We show that extracellular ATP, which can cause Ca2+ release from its intracellular stores, is unable to activate TRPM4. However, ionomycin, which can induce Ca2+ influx into the cells, does activate the channel. We argue that the P2 receptor-caused Ca2+ release from intracellular stores is probably unable to reach the threshold concentration which is required to activate TRPM4. In contrast, the ionomycin-induced Ca2+ influx appears to strongly elevate local Ca2+ to activate TRPM4. Previous studies have shown that a strong elevation of intracellular Ca2+ (> 1 μM) is required to activate TRPM4 (13, 21). Our data indicate that the Ca2+ sensitivity of TRPM4 channels in the cultured mpkCCDc14 cells is even lower than those previously reported in other cell types, which has an EC50 of 32.6 μM. Our recent studies suggest that mitochondria can form a band below the apical membrane of CCD principal cells to function as a Ca2+ barrier (34). This mitochondria band may take up the released Ca2+ which is induced by ATP before it diffuses to the apical membrane where the channel is located. Therefore, we propose that receptor-mediated Ca2+ release may not be an important regulator of TRPM4 in CCD principal cells, at least not under normal physiological conditions. Since the Ca2+-permeable canonical family of TRP channels (TRPC) is localized in the apical membrane of the CCD (8), Ca2+ influx through TRPC channels should provide an efficient pathway for a rapid and strong elevation of intracellular Ca2+, especially when the mitochondria band is intact. TRPM4 may be activated in the patients with the focal segmental glomerulosclerosis, because in these patients TRPC6 is constitutively activated due to gain-of-function mutations (39).
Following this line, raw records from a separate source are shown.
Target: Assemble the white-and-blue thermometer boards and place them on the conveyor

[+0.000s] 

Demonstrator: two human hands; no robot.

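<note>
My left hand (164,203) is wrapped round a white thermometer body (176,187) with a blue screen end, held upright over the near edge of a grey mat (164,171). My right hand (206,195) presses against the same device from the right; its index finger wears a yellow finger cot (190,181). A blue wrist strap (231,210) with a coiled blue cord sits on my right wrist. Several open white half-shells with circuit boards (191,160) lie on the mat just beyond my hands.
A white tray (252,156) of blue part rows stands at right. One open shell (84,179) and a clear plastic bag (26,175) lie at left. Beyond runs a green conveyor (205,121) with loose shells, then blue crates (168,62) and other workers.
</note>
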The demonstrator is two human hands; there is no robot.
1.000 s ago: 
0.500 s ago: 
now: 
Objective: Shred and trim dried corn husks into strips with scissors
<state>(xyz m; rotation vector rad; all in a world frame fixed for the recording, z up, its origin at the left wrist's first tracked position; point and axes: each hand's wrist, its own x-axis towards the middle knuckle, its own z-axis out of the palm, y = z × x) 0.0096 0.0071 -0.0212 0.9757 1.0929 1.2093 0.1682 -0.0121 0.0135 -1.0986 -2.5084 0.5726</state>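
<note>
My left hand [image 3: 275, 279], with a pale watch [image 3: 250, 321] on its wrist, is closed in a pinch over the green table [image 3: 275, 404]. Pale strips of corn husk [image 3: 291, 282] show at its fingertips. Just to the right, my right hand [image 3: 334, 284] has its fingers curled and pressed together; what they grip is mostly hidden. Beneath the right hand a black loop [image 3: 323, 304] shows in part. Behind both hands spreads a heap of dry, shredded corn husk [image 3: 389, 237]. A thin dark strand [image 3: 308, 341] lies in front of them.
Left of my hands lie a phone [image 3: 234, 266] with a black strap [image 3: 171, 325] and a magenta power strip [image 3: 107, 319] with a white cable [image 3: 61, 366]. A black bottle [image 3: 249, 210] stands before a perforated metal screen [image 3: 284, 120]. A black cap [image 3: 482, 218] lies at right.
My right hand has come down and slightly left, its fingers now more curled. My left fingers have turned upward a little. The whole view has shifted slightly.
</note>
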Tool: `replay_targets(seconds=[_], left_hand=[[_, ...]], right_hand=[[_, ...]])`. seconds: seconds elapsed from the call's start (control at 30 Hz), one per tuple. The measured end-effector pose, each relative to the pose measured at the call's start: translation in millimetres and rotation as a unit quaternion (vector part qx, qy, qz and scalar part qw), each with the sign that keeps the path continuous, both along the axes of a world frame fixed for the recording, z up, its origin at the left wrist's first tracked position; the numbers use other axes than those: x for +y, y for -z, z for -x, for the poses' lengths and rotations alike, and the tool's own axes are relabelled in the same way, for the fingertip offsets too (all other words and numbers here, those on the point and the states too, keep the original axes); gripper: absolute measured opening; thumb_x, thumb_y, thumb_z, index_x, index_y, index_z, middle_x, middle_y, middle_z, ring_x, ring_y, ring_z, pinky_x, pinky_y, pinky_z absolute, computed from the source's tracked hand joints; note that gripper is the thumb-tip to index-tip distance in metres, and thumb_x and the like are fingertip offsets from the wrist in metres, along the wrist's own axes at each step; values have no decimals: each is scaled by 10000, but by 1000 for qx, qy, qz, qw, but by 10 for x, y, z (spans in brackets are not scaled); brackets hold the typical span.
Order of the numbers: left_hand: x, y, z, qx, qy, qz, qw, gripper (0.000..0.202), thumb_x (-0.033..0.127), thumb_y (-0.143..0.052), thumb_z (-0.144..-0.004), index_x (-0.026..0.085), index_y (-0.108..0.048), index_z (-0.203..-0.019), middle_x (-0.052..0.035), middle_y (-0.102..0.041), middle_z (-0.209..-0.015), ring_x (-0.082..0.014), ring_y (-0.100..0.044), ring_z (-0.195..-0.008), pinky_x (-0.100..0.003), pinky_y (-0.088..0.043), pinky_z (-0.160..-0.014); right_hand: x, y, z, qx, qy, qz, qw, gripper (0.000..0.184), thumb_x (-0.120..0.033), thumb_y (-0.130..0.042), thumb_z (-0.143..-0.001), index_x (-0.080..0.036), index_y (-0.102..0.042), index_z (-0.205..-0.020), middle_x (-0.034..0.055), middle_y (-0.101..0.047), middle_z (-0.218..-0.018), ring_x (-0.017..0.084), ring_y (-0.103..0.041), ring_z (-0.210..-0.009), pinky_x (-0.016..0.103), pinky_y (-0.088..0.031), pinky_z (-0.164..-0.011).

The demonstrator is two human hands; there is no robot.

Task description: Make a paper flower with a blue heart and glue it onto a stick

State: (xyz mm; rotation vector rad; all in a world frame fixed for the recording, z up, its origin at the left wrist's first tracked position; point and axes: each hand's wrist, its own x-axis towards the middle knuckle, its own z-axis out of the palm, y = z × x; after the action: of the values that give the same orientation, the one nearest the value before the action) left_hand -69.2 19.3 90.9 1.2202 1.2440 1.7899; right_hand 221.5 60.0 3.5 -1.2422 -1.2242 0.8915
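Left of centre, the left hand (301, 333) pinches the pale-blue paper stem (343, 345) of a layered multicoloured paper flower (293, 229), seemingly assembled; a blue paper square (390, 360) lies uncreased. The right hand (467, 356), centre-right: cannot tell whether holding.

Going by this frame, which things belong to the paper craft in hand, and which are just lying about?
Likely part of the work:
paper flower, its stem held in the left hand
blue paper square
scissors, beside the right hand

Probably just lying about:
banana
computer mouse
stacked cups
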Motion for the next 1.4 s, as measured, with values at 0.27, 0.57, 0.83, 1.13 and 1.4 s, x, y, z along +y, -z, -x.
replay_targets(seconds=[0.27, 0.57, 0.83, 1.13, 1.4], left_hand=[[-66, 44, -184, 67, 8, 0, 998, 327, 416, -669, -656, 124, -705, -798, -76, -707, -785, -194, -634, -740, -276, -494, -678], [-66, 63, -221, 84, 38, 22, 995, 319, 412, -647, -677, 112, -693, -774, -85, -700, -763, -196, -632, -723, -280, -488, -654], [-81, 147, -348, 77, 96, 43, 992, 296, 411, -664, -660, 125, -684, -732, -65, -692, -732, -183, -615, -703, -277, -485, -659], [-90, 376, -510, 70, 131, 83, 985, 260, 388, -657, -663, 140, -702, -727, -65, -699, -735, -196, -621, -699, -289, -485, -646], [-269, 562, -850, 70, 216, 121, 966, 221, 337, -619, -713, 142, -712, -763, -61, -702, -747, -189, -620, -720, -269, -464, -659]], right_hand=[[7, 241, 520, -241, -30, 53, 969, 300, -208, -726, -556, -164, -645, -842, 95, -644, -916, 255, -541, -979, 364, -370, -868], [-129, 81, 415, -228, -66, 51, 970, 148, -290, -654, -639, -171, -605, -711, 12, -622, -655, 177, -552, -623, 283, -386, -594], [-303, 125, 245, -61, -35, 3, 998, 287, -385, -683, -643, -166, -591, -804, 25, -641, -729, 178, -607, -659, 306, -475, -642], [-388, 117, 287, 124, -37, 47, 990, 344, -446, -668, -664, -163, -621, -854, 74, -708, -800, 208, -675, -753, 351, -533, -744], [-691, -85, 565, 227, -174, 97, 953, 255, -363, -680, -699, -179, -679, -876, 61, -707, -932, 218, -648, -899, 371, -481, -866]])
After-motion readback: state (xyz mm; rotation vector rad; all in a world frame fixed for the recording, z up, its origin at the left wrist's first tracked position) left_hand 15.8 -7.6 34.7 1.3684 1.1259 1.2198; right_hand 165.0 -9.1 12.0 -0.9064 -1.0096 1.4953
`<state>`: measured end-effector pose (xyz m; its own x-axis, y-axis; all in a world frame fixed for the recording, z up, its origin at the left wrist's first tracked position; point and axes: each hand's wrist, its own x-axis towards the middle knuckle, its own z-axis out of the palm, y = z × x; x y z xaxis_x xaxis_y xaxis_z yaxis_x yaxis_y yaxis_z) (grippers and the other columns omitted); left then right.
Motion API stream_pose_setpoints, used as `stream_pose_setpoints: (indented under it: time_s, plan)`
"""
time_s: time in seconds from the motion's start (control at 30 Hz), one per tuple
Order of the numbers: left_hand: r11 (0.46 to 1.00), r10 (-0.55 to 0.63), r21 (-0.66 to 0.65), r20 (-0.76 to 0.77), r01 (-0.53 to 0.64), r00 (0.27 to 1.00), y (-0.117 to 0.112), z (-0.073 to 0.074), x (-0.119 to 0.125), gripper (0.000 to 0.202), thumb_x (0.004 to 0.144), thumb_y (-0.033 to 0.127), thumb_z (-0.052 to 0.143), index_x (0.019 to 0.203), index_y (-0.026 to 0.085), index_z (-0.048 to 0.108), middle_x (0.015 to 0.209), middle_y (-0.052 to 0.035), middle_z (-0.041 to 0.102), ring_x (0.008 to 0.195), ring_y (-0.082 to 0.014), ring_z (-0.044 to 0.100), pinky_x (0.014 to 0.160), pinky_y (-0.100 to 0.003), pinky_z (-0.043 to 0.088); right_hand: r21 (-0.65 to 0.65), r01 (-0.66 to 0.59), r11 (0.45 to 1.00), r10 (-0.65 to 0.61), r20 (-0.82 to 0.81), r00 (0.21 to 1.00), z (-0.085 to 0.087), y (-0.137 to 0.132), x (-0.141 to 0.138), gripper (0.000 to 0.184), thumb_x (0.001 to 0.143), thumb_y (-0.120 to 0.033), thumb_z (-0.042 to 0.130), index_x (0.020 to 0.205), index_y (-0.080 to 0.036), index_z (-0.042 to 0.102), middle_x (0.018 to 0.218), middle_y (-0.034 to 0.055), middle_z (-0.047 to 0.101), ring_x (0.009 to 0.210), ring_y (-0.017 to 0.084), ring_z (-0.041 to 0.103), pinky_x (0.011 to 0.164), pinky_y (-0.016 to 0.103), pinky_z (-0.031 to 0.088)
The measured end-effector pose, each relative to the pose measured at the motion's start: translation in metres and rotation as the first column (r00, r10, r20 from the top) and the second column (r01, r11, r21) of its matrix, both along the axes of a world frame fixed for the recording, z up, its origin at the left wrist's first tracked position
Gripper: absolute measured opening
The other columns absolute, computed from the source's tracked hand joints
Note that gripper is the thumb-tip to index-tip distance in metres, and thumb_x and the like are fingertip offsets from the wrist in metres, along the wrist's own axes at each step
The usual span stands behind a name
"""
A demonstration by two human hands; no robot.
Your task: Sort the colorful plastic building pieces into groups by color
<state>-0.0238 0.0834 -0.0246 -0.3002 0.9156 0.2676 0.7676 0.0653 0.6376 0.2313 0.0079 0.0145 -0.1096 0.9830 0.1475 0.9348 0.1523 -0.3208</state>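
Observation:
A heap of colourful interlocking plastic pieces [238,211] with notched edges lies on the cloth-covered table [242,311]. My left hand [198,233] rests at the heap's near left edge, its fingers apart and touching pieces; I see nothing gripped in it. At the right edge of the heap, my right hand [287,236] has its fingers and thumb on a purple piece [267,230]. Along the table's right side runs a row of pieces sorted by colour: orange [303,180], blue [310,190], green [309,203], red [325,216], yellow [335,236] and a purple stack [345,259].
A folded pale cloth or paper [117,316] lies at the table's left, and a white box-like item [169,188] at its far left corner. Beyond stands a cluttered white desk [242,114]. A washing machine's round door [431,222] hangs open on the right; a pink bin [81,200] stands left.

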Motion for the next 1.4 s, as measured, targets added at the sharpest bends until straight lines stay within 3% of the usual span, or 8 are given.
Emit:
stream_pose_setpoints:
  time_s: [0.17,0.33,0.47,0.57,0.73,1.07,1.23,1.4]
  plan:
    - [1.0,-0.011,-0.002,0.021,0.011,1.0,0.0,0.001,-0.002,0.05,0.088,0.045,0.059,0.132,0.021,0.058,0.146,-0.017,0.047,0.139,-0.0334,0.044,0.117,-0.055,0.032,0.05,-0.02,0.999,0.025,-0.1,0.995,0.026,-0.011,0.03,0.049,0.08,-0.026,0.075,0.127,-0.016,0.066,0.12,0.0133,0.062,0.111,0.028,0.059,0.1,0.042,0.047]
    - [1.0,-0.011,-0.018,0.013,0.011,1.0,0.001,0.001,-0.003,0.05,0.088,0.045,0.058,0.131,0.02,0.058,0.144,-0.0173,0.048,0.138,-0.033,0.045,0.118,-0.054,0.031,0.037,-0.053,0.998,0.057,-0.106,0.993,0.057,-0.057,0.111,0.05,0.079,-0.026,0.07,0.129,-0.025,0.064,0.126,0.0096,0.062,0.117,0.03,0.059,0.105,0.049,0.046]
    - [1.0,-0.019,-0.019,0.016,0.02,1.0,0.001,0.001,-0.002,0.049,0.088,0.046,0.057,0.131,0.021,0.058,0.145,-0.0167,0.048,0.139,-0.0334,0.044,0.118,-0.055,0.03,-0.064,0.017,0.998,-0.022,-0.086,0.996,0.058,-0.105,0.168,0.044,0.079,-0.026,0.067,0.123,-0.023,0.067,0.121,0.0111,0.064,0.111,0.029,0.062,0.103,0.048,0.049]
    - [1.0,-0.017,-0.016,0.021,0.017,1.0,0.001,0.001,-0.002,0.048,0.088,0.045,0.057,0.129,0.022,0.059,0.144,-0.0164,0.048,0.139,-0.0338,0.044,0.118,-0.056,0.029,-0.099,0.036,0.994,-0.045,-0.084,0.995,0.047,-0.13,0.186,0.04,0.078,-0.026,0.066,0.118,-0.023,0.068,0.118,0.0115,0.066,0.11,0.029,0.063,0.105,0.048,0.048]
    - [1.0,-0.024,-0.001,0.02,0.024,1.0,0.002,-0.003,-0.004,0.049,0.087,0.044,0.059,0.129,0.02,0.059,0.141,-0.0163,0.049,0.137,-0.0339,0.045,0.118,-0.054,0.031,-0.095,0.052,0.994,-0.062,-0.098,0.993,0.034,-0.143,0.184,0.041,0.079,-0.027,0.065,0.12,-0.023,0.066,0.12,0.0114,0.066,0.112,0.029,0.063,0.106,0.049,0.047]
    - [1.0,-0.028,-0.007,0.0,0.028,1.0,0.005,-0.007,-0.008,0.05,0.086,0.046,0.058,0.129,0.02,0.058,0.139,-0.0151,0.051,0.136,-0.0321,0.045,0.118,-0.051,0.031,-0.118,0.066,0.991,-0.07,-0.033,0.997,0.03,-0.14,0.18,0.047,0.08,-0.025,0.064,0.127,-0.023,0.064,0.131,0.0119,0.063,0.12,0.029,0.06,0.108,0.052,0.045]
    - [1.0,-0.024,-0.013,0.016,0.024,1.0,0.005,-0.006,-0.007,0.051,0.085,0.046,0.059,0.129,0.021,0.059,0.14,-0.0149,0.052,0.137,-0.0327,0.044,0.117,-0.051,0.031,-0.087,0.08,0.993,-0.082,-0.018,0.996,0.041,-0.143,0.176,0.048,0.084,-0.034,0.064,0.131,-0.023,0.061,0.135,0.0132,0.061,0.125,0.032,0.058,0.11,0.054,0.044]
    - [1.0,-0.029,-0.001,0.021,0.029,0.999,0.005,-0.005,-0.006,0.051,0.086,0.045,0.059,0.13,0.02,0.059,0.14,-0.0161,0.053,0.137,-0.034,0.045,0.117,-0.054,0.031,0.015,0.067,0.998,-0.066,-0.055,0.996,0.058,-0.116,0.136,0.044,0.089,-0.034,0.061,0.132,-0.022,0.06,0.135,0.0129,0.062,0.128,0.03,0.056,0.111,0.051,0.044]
Although TRPM4 is strongly inhibited by intracellular ATP in excised inside-out patches, in intact cells intracellular ATP may not be able to completely turn the channel off, but only modulate channel activity. This assumption is supported by the fact that ATP-sensitive potassium channels are also strongly inhibited by intracellular ATP in excised inside-out patches (5, 22), but the channel has spontaneous activity in intact cells (11). Reducing phosphatidylinositol 4,5-bisphosphate is considered to be the reason that causes ATP-sensitive potassium channels to be strongly inhibited by ATP in excised inside-out patches, but not in intact cells (1, 2, 30). This mechanism may be applied to the TRPM4 channel as well, because TRPM4 channels are also regulated by both phosphatidylinositol 4,5-bisphosphate and ATP (7, 42). In other words, in intact cells TRPM4 can be activated by elevation of intracellular Ca2+ without reducing ATP in the cells. However, when cell death signals are initiated, both elevation of intracellular Ca2+ and reduction of intracellular ATP can occur simultaneously; TRPM4 should be strongly activated under these conditions to facilitate cell death.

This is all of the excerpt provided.